歳を重ねても、彼のように初恋の人の幻影を追いながら、カミさんを愛おしく思う人は稀であろう。どういう訳かは分からないが、長い間一緒に暮らしてきたのに、未だに何を考えているのか分からないと嘆く夫婦は多いし、言うこととやることが違うので、黙って気付かないようにして平和を保っている家庭もある。分かり合えないのが夫婦と言い切る人もいる。
17日の中日新聞の『介護・シニア』欄は「伝える工夫」がテーマで、国木田独歩が妻に送った手紙を紹介していた。「酒一合で刺身、牡蠣の田楽焼きで飯を食ったが美味くなかった。ころりと寝転んで見たが面白くも可笑しくもない。そこで紅茶を入れて飲んで見たが、内で飲ましてもらう程美味くない」と愚痴を並べ立てている。昔の男性は「愛していると言ったら負け」であったから、「きみがいないとすべてつまらん。寂しい、会いたいよ」と伝えていると解説していた。
その向かい側のページには、『つれあいに物申す』という欄がある。そこに、「夫は88歳、妻の私は86歳。とうの昔に定年退職した夫に対し、私は現役のおさんどん。朝食が済めば『昼飯は?』、昼が終われば『夕飯は?』。そのせりふ、私に言わせて」とあった。また、カミさんへの思いやりが間違っていたようで、「『今日はお前の誕生日。〇〇へ行こう。☓☓を食べよう。△△を買おう』。全部あなたの好きなもの。挙句の果てに『昼は家で食べる!』と言う」というものもあった。
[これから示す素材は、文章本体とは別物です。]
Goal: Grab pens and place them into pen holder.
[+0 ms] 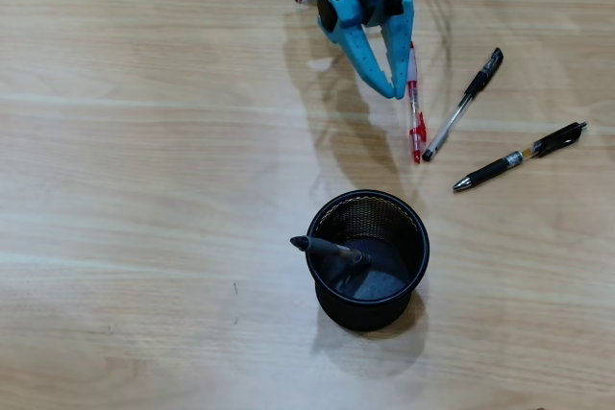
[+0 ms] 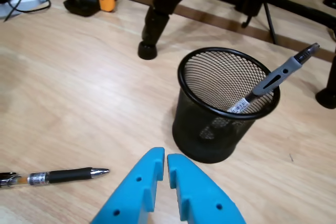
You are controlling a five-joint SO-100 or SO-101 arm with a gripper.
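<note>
While one black pen (image 1: 330, 249) leans inside the black wire-mesh pen holder (image 1: 411, 276), its end jutting past the rim, the blue gripper (image 1: 395, 89) hangs above the wooden table (image 1: 144, 189) at the far side of the overhead view, its two fingers drawn nearly together and holding nothing. Just to its right in that view lies the red pen (image 1: 415, 112), with a second black pen (image 1: 465, 103) beside it and a third, orange-banded pen (image 1: 521, 156) farther right. In the wrist view, the holder stands beyond the fingertips (image 2: 157, 158), with black tripod legs (image 2: 153, 22) behind it.
</note>
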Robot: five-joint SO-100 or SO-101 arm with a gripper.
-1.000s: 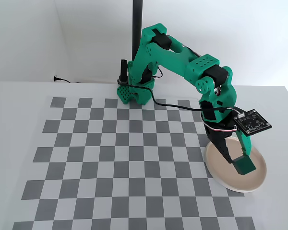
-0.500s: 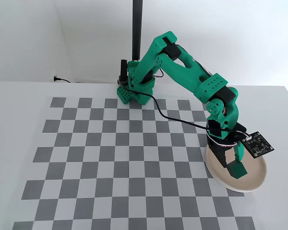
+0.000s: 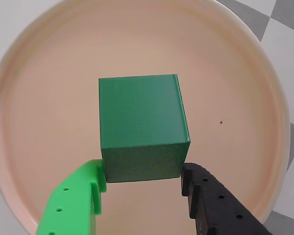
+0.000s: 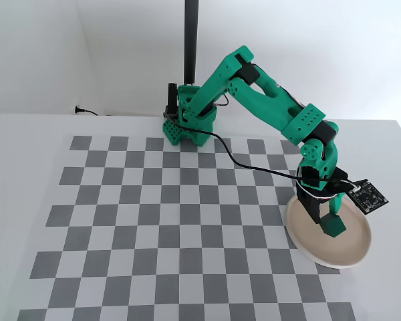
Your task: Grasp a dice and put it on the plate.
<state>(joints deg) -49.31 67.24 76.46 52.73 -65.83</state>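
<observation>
The dice [image 3: 141, 125] sits pinched between the two fingers [image 3: 83, 196], closed on its lower side faces, right over the middle of the plate [image 3: 34, 73]. To finish well, lower until the cube's base looks seated, then part the fingers evenly and lift straight up so it doesn't tip. In the fixed view the arm [image 4: 267, 100] reaches toward 4 o'clock, wrist pointing down.

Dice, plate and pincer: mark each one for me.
dice [image 3: 139, 110]: wrist view, top face.
plate [image 3: 235, 73]: wrist view, bare inner floor at right.
pincer [image 3: 143, 182]: wrist view, midway between the two fingertips gripping the cube.
</observation>
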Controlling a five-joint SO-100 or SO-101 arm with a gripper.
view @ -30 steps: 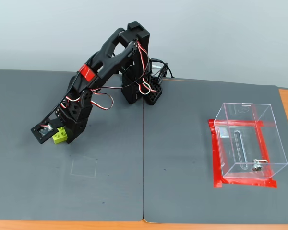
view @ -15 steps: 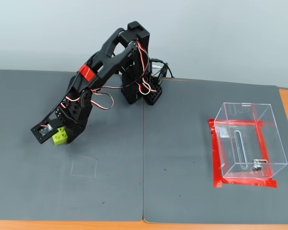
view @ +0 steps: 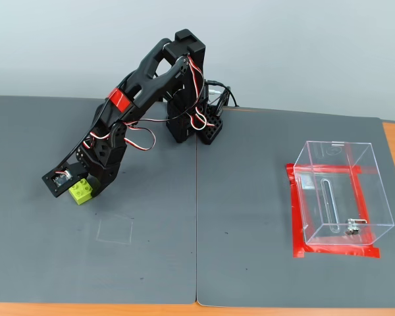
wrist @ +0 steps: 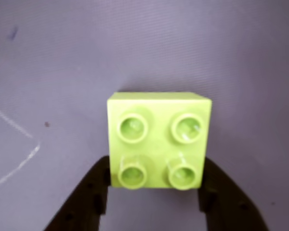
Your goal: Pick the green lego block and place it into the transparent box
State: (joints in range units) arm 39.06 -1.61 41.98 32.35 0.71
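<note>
My gripper [wrist: 155, 185] clamps the green lego block [wrist: 159, 138] by its sides, studs up, squarish, near the mat's [view: 151, 263] left edge. Only the fixed view shows the transparent box [view: 339, 194], far right.

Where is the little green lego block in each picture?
Wrist view: the green lego block fills the middle, studs up, with the black gripper fingers on both its sides.
Fixed view: the block is small, far left, at the arm's tip.
Shared landmark: the gray mat beneath it.
</note>
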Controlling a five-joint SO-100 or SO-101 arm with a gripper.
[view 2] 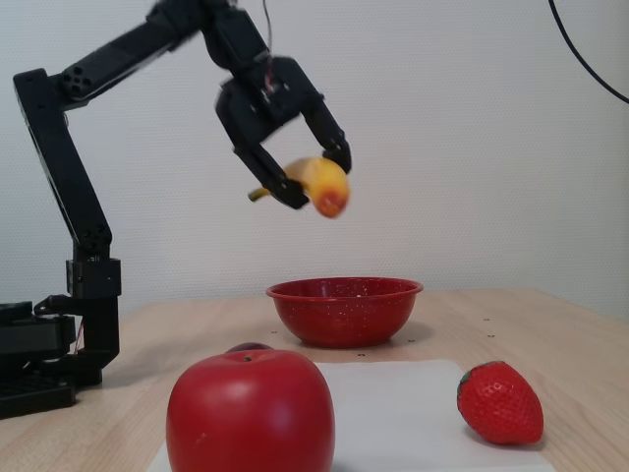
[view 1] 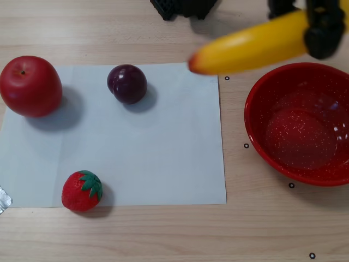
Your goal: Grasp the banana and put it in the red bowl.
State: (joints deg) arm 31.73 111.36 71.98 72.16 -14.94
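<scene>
The yellow banana [view 2: 320,185] hangs in the air, held by my black gripper [view 2: 316,179], which is shut on it well above the table. From above, the banana [view 1: 256,45] stretches from the gripper [view 1: 322,24] at the top right out to the left, its orange-red tip over the paper's right edge. The red bowl [view 2: 344,309] stands on the table below and slightly right of the banana in the fixed view. In the other view the red bowl [view 1: 262,139] lies just below the banana, empty.
A white paper sheet [view 1: 163,158] carries a red apple [view 1: 30,85], a dark plum [view 1: 127,83] and a strawberry [view 1: 82,190]. In the fixed view the apple [view 2: 250,411] and strawberry [view 2: 499,402] sit close to the camera. The arm's base [view 2: 39,364] stands at the left.
</scene>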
国木田独歩の手紙を読んだカミさんは、独歩が寂しがっていると理解したのだろうか。「まあ、結構いいもの食べているじゃーないの」と思ったりしなかったか。会話が少なかった昔の方が逆に、相手を思いやることができたのかも知れない。こんなに情報量が多いと、とんでもない解釈をしてしまう人がいないとも限らない。